Une autre question peut par ailleurs être posée : le rôle des femmes dans la Résistance a-t-il changé un tant soit peu leur place dans la société à la Libération ?
Au premier abord, on pourrait répondre favorablement à cette interrogation. En effet, le droit de vote leur est accordé en 1944. Par ailleurs, quelques femmes entrent dans la vie politique, féminisant ainsi les assemblées, comme le Parlement, et répondant aux besoins de mandats locaux. La grande majorité d’entre elles sont issues de la Résistance.
Il est néanmoins important de tempérer ces nouveaux acquis. En effet, le droit de vote n’est pas une conséquence directe et spontanée de leur engagement, puisque la question sur leur statut à ce niveau était déjà posée avant (et même pendant) la guerre. Il est par contre évident que leur implication dans la Résistance y a joué un rôle déterminant, voire même a précipité la décision finale.

Pour ce qui est de leur éligibilité et leur présence au sein des organisations politiques, l’engouement d’après-guerre s’éteint rapidement. En 1946, les sénatrices élues sont 22. En 1948, elles ne sont plus que 13, pour descendre au nombre de 9 en 1952. Par ailleurs, les domaines qui leur sont réservés restent très « féminins » : la santé, la famille, l’enfance, le logement.

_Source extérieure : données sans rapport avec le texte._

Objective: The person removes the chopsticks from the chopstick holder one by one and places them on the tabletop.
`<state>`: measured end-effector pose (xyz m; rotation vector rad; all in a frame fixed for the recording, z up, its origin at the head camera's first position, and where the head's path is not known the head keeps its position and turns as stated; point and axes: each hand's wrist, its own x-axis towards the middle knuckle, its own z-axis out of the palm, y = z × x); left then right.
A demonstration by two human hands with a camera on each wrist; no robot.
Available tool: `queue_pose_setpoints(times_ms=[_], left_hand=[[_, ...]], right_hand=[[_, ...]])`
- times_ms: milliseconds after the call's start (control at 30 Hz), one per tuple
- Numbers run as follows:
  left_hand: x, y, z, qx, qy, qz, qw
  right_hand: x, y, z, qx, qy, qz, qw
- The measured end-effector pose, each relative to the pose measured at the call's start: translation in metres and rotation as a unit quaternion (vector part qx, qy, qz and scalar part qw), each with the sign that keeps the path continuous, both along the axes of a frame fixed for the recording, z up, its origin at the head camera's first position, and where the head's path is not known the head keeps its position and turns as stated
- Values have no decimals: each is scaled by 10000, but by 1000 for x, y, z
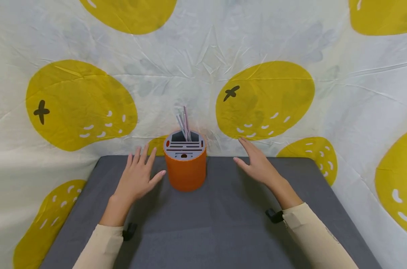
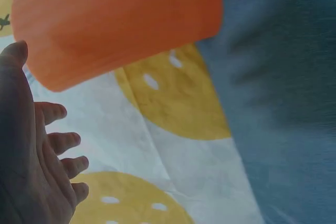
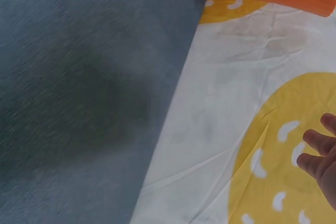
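Note:
An orange round desk organizer (image 1: 186,173) with a grey slotted top stands upright near the table's back edge. Several thin pale sticks (image 1: 184,125), perhaps straws, lean in its rear compartment. My left hand (image 1: 137,177) is spread just left of the organizer, thumb pointing toward it and holding nothing. In the left wrist view the orange wall (image 2: 121,19) of the organizer lies beyond the thumb. Farther off on the right, my right hand (image 1: 257,164) hovers over the table with fingers extended and nothing in it. Only some fingertips (image 3: 314,142) show in the right wrist view.
Dark grey cloth covers the table (image 1: 196,231). Behind it and at both sides hangs a white curtain (image 1: 176,89) printed with yellow fruit shapes. A dark strap piece (image 1: 274,215) sits at the right wrist, and another (image 1: 129,231) at the left.

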<state>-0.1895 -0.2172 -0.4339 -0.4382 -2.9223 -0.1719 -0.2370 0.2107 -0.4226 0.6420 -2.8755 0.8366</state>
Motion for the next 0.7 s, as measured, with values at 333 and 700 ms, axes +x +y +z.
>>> queue_pose_setpoints(times_ms=[333,700], left_hand=[[-13,16,28,-23,-103,-200,9997],[-28,33,37,172,-295,-370,9987]], right_hand=[[-17,-23,27,-277,-138,89,9995],[-43,-52,47,-573,-332,319,9973]])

Autre fait notable : sur les 1036 Compagnons de la Libération ayant obtenu la Croix de la Libération, on ne compte que 6 femmes... On y retrouve Bertie Albrecht, mais aussi Laure Diebold (secrétaire de Jean Moulin et agent de liaison), Marie Hackin (qui organise le Corps féminin de la France Libre), Marcelle Henry (membre du réseau d'évasion VIC), Simone Michelle-Lévy (une des résistantes des P.T.T.) et Emilienne Moreau-Evrard (agent du réseau Brutus). La plupart d'entre elles ont obtenu la Croix de la Libération à titre posthume.  
Comment expliquer cette sous-représentation des femmes, dans la société en général, et dans la politique en particulier ?

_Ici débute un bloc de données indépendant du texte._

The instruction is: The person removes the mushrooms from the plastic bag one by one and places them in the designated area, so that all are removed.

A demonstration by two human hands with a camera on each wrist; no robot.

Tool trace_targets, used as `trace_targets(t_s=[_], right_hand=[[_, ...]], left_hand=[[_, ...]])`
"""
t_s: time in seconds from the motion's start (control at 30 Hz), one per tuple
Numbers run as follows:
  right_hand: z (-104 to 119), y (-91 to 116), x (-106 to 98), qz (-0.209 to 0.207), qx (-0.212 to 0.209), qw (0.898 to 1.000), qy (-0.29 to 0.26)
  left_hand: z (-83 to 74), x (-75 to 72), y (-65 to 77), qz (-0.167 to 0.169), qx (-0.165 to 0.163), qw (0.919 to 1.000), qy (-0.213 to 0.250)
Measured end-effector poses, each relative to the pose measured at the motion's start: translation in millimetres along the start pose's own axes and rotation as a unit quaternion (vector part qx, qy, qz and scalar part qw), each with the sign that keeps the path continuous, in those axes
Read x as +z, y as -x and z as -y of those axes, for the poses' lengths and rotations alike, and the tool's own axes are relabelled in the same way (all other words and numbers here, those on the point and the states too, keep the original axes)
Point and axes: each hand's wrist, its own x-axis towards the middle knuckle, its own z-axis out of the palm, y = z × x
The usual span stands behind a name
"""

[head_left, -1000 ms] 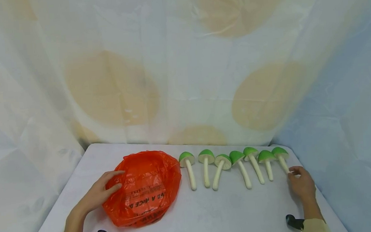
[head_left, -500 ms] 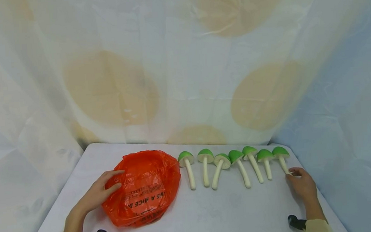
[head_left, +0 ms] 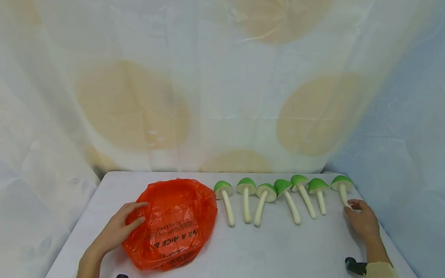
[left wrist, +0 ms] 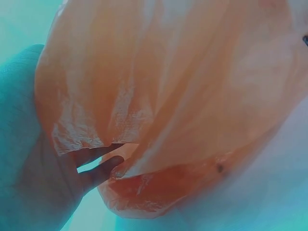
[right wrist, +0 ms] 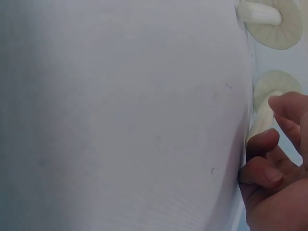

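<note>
A crinkled red plastic bag (head_left: pixel 170 222) with black lettering lies on the left half of the table. My left hand (head_left: pixel 114 232) is at its left side, thumb and fingers spread apart over the plastic. In the left wrist view the bag (left wrist: pixel 192 86) covers part of the left hand (left wrist: pixel 29 144), and dark fingertips show at its edge. Far right, my right hand (head_left: pixel 362 222) pinches the stem end of a green-capped toy mushroom (head_left: pixel 342 182). The right wrist view shows this mushroom's pale underside (right wrist: pixel 276 81) beyond the right hand's (right wrist: pixel 279 185) bent fingers.
Several more green-capped toy mushrooms (head_left: pixel 265 194) lie in a row between bag and right hand, caps toward the back. The white table (head_left: pixel 261 257) ends at a hanging sheet (head_left: pixel 219 92) with tan spots. More sheeting (head_left: pixel 433 154) borders the right side.
The rightmost mushroom's cap has swung slightly right, away from its neighbour, and its stem stands straighter. My right hand has shifted only slightly; the left hand stays at the bag.
</note>
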Motion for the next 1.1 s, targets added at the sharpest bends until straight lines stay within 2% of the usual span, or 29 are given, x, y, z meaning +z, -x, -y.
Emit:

Il est absolument nécessaire de le souligner : le problème vient avant tout des femmes elles-mêmes. L’immense majorité d’entre elles considère que la Résistance n’a été qu’une parenthèse, qu’elles ont fait leur devoir et qu’il est temps pour elles de retourner dans leur foyer. D’ailleurs, tout le monde souhaite ce retour « à la normale » et faire de la guerre un mauvais souvenir. Les femmes ne remettent donc pas en question leur place dans une société où, il faut bien le dire, le partage des rôles dans la vie quotidienne est encore bien loin d’être égalitaire.

En effet, le monde dans lequel elles évoluent ne les aide pas non plus à s’émanciper. L’image de la mère de famille est encore écrasante. Cette norme va s’accentuer dans les années 50, avec le baby-boom : on fait beaucoup d’enfants, les femmes doivent donc demeurer plus que jamais au sein de leur maison. Il faudra attendre les années 70 pour que le tournant majeur des rapports sociaux de sexe ait lieu.

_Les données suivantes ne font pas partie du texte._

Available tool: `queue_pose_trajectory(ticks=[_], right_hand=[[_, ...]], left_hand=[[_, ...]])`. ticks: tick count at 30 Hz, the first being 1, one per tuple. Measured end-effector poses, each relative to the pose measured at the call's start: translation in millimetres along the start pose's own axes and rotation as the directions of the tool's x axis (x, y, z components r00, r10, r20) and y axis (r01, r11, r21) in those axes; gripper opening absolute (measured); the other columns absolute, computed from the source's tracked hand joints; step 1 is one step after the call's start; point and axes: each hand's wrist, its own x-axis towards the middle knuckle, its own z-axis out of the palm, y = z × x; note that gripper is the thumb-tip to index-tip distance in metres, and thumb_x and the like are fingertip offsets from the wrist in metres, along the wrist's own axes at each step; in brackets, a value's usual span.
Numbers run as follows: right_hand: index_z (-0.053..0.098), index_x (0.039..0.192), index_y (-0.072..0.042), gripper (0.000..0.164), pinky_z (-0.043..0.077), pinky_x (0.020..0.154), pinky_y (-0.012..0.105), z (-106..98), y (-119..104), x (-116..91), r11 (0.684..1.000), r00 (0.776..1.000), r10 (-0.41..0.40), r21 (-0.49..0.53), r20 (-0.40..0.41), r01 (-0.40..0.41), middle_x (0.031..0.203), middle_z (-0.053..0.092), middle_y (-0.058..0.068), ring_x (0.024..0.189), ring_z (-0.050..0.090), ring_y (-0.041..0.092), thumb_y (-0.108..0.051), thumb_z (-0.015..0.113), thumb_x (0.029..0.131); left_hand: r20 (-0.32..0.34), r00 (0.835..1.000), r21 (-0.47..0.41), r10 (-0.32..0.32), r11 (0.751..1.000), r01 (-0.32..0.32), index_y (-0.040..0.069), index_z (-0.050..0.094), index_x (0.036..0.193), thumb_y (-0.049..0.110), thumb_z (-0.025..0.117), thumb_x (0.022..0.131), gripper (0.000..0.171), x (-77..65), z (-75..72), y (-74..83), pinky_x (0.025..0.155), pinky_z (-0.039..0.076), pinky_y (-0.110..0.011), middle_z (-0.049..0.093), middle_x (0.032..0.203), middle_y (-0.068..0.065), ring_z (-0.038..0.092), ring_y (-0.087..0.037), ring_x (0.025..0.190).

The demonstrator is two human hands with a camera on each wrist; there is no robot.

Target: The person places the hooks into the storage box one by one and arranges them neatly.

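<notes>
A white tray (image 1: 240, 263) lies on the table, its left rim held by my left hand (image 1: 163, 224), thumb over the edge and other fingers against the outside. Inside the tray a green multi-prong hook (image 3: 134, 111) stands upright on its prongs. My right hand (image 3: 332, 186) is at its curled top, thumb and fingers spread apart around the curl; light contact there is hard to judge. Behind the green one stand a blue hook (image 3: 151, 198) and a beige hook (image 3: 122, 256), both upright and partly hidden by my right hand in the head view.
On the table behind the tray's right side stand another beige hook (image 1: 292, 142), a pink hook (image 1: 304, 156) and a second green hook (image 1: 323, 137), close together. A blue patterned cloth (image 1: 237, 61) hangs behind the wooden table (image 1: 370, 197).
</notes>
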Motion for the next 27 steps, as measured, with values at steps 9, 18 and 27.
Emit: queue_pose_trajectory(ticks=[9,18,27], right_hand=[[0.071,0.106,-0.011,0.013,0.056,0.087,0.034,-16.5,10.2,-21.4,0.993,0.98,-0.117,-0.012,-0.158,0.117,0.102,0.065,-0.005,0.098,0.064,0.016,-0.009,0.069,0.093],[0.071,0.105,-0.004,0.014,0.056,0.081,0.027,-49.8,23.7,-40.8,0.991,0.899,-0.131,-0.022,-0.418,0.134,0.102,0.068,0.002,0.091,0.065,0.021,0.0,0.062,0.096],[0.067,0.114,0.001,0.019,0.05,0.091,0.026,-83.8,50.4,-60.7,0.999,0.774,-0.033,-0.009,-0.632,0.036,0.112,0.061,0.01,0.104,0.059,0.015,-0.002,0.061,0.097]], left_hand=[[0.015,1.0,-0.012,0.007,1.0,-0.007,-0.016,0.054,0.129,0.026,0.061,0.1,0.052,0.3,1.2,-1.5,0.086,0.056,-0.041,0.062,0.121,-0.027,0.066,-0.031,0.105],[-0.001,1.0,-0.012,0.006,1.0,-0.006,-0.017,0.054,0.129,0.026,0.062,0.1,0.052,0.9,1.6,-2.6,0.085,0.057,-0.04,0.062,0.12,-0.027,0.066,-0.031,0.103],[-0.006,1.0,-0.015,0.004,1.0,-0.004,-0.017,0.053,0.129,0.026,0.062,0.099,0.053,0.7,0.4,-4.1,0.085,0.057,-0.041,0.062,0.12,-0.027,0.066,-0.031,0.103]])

Avant de clôturer cet article, je voudrais préciser que son objectif n’a pas été de sous-estimer le rôle des hommes dans la Résistance, tout aussi essentiel, mais de mettre en évidence celui des femmes, trop longtemps occulté, alors qu’elles ont pris les mêmes risques et y ont beaucoup laissé d’elles-mêmes. Certes, elles étaient moins nombreuses que les hommes, mais leur histoire mérite d’être (re)connue. L’histoire de la Résistance serait incomplète et malhonnête si les femmes en restaient exclues.

Par ailleurs, cet article est loin d’être exhaustif tant le champ de la Résistance des femmes est large (et dépasse largement les frontières françaises), personnel (il n’y qu’à voir les différents témoignages et expériences de celles et ceux qui l’ont vécue) et encore relativement inexploré. Les historiens tentent, peu à peu, de combler ce vide.



Sources :  
- Colloque du Sénat  du 27 mai 2014 : Femmes Résistantes (revoir l'intégralité : http://www.senat.fr/evenement/colloque/femmes_resistantes.html i)
- BERTIN Célia, Femmes sous l'Occupation, Stock, 1994.
- COLLINS WEITZ Margaret, Combattantes de l'ombre, Histoire des Femmes dans la Résistance, Albin Michel, 1997.
- THIBAULT Laurence (dir.), Les Femmes et la Résistance, La Documentation française/AERI 2006, collection "Cahiers de la Résistance".